=== What is required ===
From the data below, retype exactly the lines starting with the one that contains "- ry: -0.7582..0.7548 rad" and ending with the one that contains "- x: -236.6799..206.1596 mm", both included.

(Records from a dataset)

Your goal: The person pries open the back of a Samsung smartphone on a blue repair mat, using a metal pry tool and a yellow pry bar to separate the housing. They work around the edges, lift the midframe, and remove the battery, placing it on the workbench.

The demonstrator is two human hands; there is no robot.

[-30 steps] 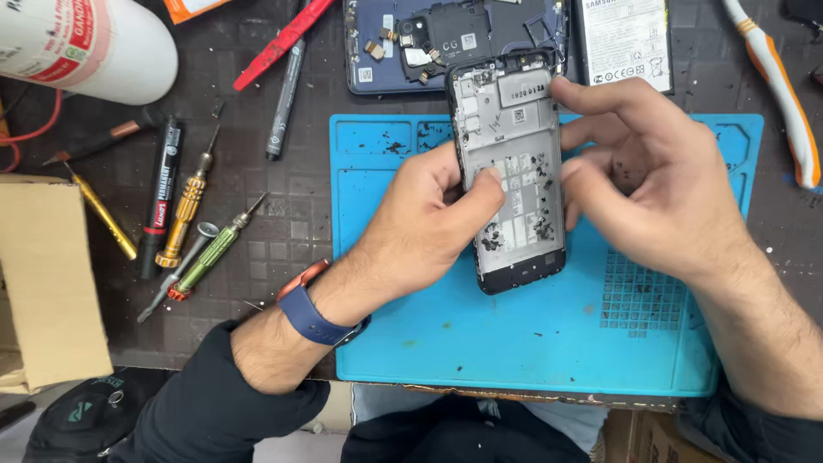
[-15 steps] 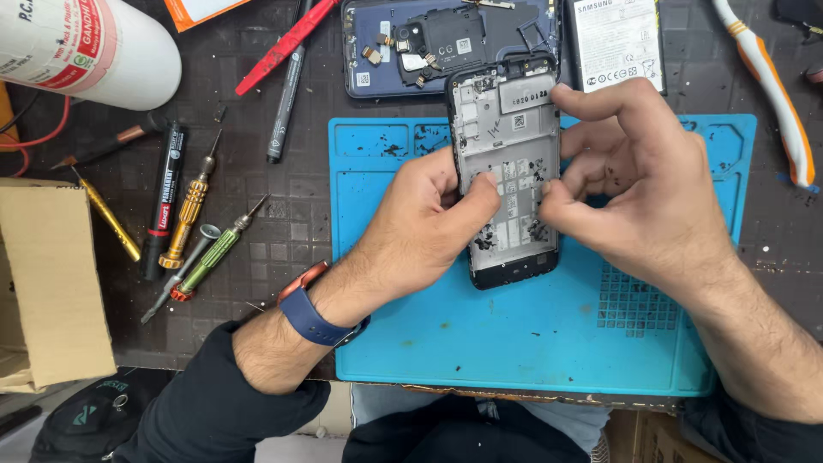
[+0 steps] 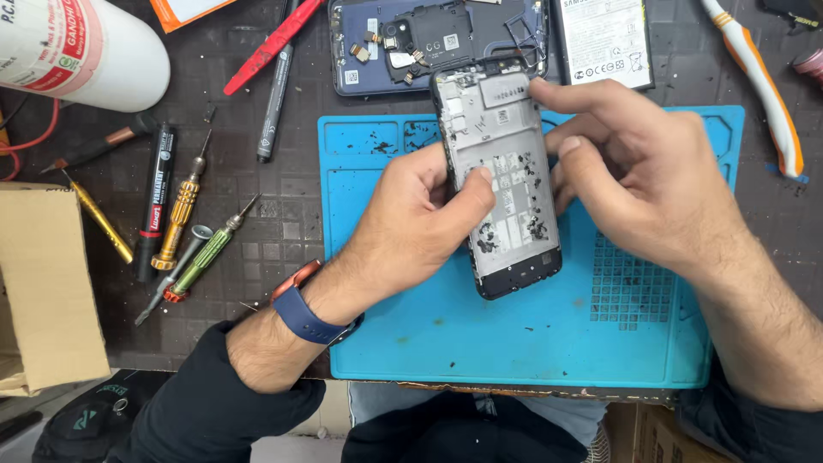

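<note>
At frame centre, above the blue mat (image 3: 531, 334), the left hand (image 3: 420, 223) grips the opened phone frame (image 3: 501, 171) by its left edge while the right hand (image 3: 643, 180) pinches its right edge with curled fingers (image 3: 570, 150).

Phone frame (image 3: 501, 184) over mat (image 3: 531, 343), centre of table (image 3: 283, 206). Back cover (image 3: 403, 43) at 12 o'clock, battery (image 3: 604, 39) at 1. Screwdrivers (image 3: 184, 214) at 9, box (image 3: 43, 283) beyond them.

Phone repair workshop, blue mat (image 3: 531, 343), screwdrivers (image 3: 184, 214), opened phone (image 3: 501, 184)
</note>
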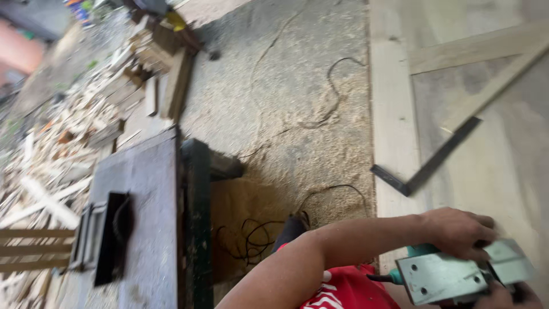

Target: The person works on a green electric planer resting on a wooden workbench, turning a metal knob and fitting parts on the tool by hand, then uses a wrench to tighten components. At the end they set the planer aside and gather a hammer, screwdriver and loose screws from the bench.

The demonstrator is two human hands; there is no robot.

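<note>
Head view: teal electric hand planer with grey metal sole plate (457, 274) sits at lower right on the pale wooden panel (503, 171). Left hand (457, 232) closes over its top; right hand (506, 297) grips beneath, mostly hidden. Judged heavy, rigid; hold by body, clear of sole. Black steel square (426, 166) lies nearby. Sawdust-covered floor (286, 114), offcuts beyond.

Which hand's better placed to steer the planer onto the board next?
Left, probably. The left hand wraps over the top of the planer, by the board. The right hand is mostly cut off under it; its grip is unclear.
</note>
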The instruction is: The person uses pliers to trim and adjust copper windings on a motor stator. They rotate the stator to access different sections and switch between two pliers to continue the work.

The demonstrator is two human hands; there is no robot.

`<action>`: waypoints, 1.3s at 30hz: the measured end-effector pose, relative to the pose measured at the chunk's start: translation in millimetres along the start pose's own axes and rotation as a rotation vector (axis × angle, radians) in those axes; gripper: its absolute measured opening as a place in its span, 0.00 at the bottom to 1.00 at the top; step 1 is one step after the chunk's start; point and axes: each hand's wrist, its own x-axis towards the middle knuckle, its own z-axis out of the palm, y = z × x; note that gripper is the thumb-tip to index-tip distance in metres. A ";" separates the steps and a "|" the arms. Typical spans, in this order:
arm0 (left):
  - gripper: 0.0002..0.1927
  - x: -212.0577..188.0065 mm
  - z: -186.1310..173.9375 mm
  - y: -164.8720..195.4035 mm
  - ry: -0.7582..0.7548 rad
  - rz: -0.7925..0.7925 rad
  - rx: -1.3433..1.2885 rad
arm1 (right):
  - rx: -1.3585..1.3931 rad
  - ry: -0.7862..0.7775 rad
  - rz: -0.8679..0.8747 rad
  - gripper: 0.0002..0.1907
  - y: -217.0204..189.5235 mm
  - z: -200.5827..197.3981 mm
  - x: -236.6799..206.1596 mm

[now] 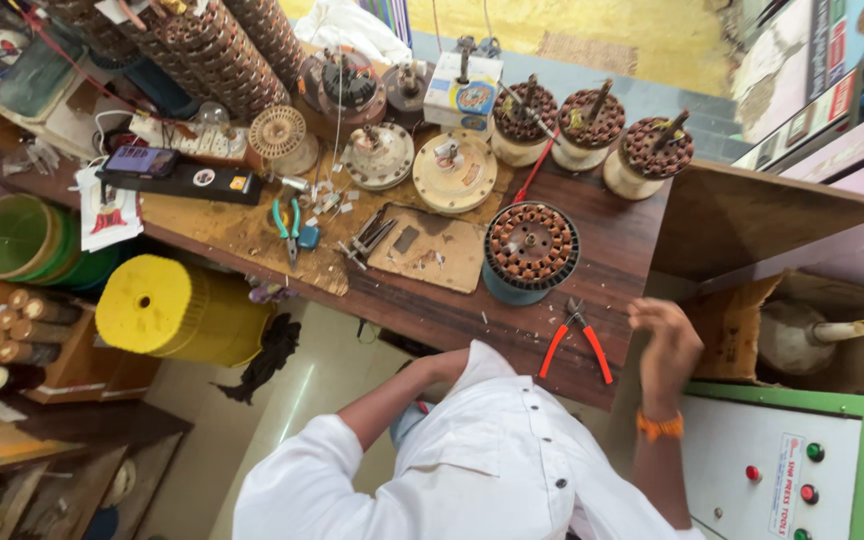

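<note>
- My right hand (664, 345) hung over the near edge of the workbench (642, 250), fingers curled in. It was blurred, so I cannot tell whether it gripped anything or was only loosely closed.
- An orange wristband (660, 425) sat on that wrist, at six o'clock from the hand.
- Red-handled pliers (577, 345) lay flat on the bench just beside the hand, at nine o'clock, with the handles spread toward me and the hand not touching them.
- At ten o'clock from the hand stood a round motor core (530, 250) with a ring of copper coils, upright on the wood and apart from the pliers.
- My left forearm (387, 400) bent in toward the bench edge, but the hand itself was hidden behind my white shirt (482, 460), so its grip couldn't be seen.
- A flat piece of cardboard (427, 248) lay at nine o'clock from the motor core.
- Farther along at nine o'clock lay green-handled cutters (292, 228).
- At twelve o'clock, along the back of the bench, stood three more wound cores (592, 125) in a row.
- A yellow spool (167, 308) sat below the bench, far off at nine o'clock.
- A green and white control panel (782, 470) with round buttons was at five o'clock from my right hand.
</note>
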 end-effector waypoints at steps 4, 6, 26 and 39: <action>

=== Answer to the exercise ===
  - ry: -0.7582..0.7548 rad
  - rz: -0.7925..0.7925 rad
  - rx: -1.3433..1.2885 rad
arm1 (right):
  - rx: -1.3585..1.3931 rad
  - ry: -0.7862..0.7775 rad
  - rz: -0.8679..0.8747 rad
  - gripper: 0.0002..0.1907
  - y: -217.0204..189.5235 mm
  - z: -200.5827..197.3981 mm
  - x: -236.6799..206.1596 mm

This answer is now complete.